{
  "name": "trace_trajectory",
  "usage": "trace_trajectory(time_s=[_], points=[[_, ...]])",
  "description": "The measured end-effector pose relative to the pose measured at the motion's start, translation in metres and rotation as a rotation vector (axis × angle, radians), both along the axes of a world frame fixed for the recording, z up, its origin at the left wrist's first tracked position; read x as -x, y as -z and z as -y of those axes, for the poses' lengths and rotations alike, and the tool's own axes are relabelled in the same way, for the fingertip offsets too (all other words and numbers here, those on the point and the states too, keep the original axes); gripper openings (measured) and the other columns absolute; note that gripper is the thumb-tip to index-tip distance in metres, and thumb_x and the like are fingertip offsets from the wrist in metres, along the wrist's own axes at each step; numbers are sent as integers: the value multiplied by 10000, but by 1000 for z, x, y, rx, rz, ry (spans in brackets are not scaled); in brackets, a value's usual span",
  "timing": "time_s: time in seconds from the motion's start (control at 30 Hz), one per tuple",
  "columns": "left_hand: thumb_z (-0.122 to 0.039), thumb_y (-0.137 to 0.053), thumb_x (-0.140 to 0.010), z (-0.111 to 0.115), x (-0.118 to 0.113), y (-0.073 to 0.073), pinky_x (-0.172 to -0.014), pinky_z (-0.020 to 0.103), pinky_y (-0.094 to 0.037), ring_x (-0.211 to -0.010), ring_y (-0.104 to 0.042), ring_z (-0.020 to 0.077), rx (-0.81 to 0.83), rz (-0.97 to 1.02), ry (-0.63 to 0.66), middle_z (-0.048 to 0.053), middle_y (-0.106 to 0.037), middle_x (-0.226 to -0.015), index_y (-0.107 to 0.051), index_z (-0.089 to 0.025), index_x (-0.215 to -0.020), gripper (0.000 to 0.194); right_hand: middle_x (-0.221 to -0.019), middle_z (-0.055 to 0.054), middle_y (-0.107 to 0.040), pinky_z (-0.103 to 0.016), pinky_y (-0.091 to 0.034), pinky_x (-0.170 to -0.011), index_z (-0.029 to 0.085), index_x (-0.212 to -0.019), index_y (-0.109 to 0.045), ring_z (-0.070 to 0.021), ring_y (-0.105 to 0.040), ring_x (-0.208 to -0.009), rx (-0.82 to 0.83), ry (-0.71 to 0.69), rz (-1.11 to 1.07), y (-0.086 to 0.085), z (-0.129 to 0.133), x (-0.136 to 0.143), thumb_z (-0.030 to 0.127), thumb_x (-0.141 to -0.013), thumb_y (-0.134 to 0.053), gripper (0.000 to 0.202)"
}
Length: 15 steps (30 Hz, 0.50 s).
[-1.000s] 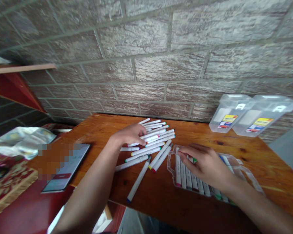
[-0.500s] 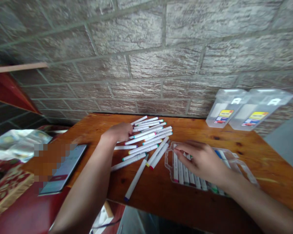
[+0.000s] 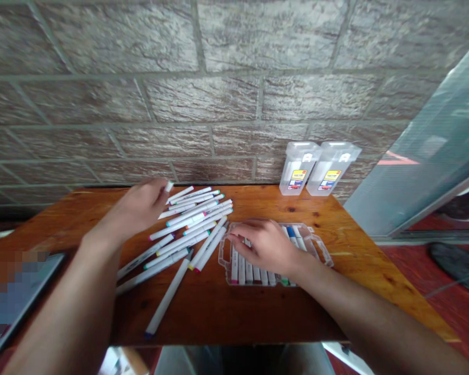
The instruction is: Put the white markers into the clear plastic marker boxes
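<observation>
My left hand (image 3: 143,205) is raised at the back left of a loose pile of white markers (image 3: 195,219). Its fingers are closed around a marker (image 3: 169,186), of which only a short pale end shows. My right hand (image 3: 268,245) lies over a clear plastic case (image 3: 222,255), thumb and forefinger a little apart near the case's left side. Several white markers (image 3: 254,273) stand side by side inside, and a blue-banded one (image 3: 291,233) shows beyond the hand. The palm hides the middle of the case. One marker (image 3: 168,297) lies apart, nearer the front edge.
Two clear plastic boxes (image 3: 295,174) with yellow labels stand against the brick wall (image 3: 234,99). A tablet or phone (image 3: 27,302), partly blurred out, lies at the left of the wooden table (image 3: 258,317). Dark footwear (image 3: 457,265) is on the red floor at right.
My left hand has lifted away from the pile toward the back left with a marker in it. My right hand stays over the case. The view has turned to the right.
</observation>
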<state>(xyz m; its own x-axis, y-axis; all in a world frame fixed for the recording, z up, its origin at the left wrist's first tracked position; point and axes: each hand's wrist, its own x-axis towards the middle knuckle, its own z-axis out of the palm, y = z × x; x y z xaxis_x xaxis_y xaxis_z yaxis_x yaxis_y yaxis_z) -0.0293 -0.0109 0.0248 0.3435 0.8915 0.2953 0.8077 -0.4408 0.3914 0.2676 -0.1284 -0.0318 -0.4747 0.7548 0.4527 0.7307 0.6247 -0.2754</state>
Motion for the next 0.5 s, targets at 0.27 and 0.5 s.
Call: trace_trajectory(time_s=[0.27,0.5], points=[[-433,-883,-785,28,-95,-1,-846,324,-615,-905,-750,196,406,1067,353,62,-781,-1010,-697,-153,-1068,439,-911,-57,-776,-302,-503,-703,192,-1173,-697,-186,-706,-764,204,125,-484,-17,-5,-4,454,-1075,-517,333],[-337,-937,-760,37,-135,28,-922,349,-635,-935,-774,180,620,1330,484,55,-797,-1007,-700,-160,-1071,429,-661,16,-582,-276,-391,-594,175,-894,-697,-139,-540,-616,271,143,-544,-23,-11,-22,506,-1095,-451,458]])
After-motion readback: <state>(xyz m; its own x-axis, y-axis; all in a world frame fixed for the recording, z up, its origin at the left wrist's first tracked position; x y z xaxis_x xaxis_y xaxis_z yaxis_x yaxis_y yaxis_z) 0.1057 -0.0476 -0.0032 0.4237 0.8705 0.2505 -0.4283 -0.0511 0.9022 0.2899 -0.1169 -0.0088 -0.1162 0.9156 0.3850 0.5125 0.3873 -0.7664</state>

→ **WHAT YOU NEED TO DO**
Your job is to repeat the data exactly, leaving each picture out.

→ **RESULT BELOW**
{
  "name": "trace_trajectory",
  "usage": "trace_trajectory(time_s=[_], points=[[_, ...]])",
  "description": "The measured end-effector pose relative to the pose measured at the motion's start, translation in metres and rotation as a rotation vector (axis × angle, radians), both along the axes of a world frame fixed for the recording, z up, its origin at the left wrist's first tracked position; read x as -x, y as -z and z as -y of those axes, for the poses' lengths and rotations alike, and the tool's own axes are relabelled in the same way, for the fingertip offsets too (all other words and numbers here, those on the point and the states too, keep the original axes); gripper openings (measured) and the other columns absolute; note that gripper is the thumb-tip to index-tip distance in metres, and thumb_x and the like are fingertip offsets from the wrist in metres, along the wrist's own axes at each step; numbers are sent as integers: the value multiplied by 10000, but by 1000 for z, x, y, rx, rz, ry (spans in brackets are not scaled); in brackets, a value's usual span",
  "timing": "time_s: time in seconds from the motion's start (control at 30 Hz), one per tuple",
  "columns": "left_hand: thumb_z (-0.122 to 0.039), thumb_y (-0.137 to 0.053), thumb_x (-0.140 to 0.010), z (-0.111 to 0.115), x (-0.118 to 0.113), y (-0.073 to 0.073), pinky_x (-0.172 to -0.014), pinky_z (-0.020 to 0.103), pinky_y (-0.094 to 0.037), ring_x (-0.211 to -0.010), ring_y (-0.104 to 0.042), ring_z (-0.020 to 0.077), rx (-0.81 to 0.83), rz (-0.97 to 1.02), ry (-0.63 to 0.66), middle_z (-0.048 to 0.053), middle_y (-0.106 to 0.037), middle_x (-0.226 to -0.015), index_y (-0.107 to 0.051), index_z (-0.089 to 0.025), index_x (-0.215 to -0.020), gripper (0.000 to 0.194); right_hand: middle_x (-0.221 to -0.019), middle_z (-0.055 to 0.054), middle_y (-0.107 to 0.040), pinky_z (-0.103 to 0.016), pinky_y (-0.091 to 0.034), pinky_x (-0.170 to -0.011), index_z (-0.029 to 0.085), index_x (-0.212 to -0.019), index_y (-0.109 to 0.045), ring_z (-0.070 to 0.021), ring_y (-0.105 to 0.040), ring_x (-0.208 to -0.009), rx (-0.82 to 0.83), ry (-0.71 to 0.69), rz (-1.11 to 1.07), y (-0.086 to 0.085), z (-0.129 to 0.133), x (-0.136 to 0.143), thumb_z (-0.030 to 0.127), thumb_x (-0.141 to -0.013), thumb_y (-0.134 to 0.053), gripper (0.000 to 0.202)"
}
Length: 15 steps (30 Hz, 0.50 s).
[-1.000s] 
[-0.500s] 
[+0.000s] 
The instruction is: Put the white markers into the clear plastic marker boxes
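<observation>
My left hand (image 3: 143,205) is raised at the back left of a loose pile of white markers (image 3: 195,219). Its fingers are closed around a marker (image 3: 169,186), of which only a short pale end shows. My right hand (image 3: 268,245) lies over a clear plastic case (image 3: 222,255), thumb and forefinger a little apart near the case's left side. Several white markers (image 3: 254,273) stand side by side inside, and a blue-banded one (image 3: 291,233) shows beyond the hand. The palm hides the middle of the case. One marker (image 3: 168,297) lies apart, nearer the front edge.
Two clear plastic boxes (image 3: 295,174) with yellow labels stand against the brick wall (image 3: 234,99). A tablet or phone (image 3: 27,302), partly blurred out, lies at the left of the wooden table (image 3: 258,317). Dark footwear (image 3: 457,265) is on the red floor at right.
My left hand has lifted away from the pile toward the back left with a marker in it. My right hand stays over the case. The view has turned to the right.
</observation>
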<state>(xyz m; its own x-axis, y-axis; all in a world frame fixed for the recording, z up, its origin at the left wrist's first tracked position; point and axes: each hand's wrist, its own x-axis towards the middle knuckle, its own z-axis out of the palm, y = z × x; x y z xaxis_x xaxis_y xaxis_z yaxis_x yaxis_y yaxis_z) -0.0293 -0.0109 0.0248 0.3435 0.8915 0.2953 0.8077 -0.4408 0.3914 0.2676 -0.1284 -0.0318 -0.4747 0.7548 0.4527 0.7307 0.6247 -0.2754</state>
Motion for the next 0.5 s, targets at 0.27 and 0.5 s.
Call: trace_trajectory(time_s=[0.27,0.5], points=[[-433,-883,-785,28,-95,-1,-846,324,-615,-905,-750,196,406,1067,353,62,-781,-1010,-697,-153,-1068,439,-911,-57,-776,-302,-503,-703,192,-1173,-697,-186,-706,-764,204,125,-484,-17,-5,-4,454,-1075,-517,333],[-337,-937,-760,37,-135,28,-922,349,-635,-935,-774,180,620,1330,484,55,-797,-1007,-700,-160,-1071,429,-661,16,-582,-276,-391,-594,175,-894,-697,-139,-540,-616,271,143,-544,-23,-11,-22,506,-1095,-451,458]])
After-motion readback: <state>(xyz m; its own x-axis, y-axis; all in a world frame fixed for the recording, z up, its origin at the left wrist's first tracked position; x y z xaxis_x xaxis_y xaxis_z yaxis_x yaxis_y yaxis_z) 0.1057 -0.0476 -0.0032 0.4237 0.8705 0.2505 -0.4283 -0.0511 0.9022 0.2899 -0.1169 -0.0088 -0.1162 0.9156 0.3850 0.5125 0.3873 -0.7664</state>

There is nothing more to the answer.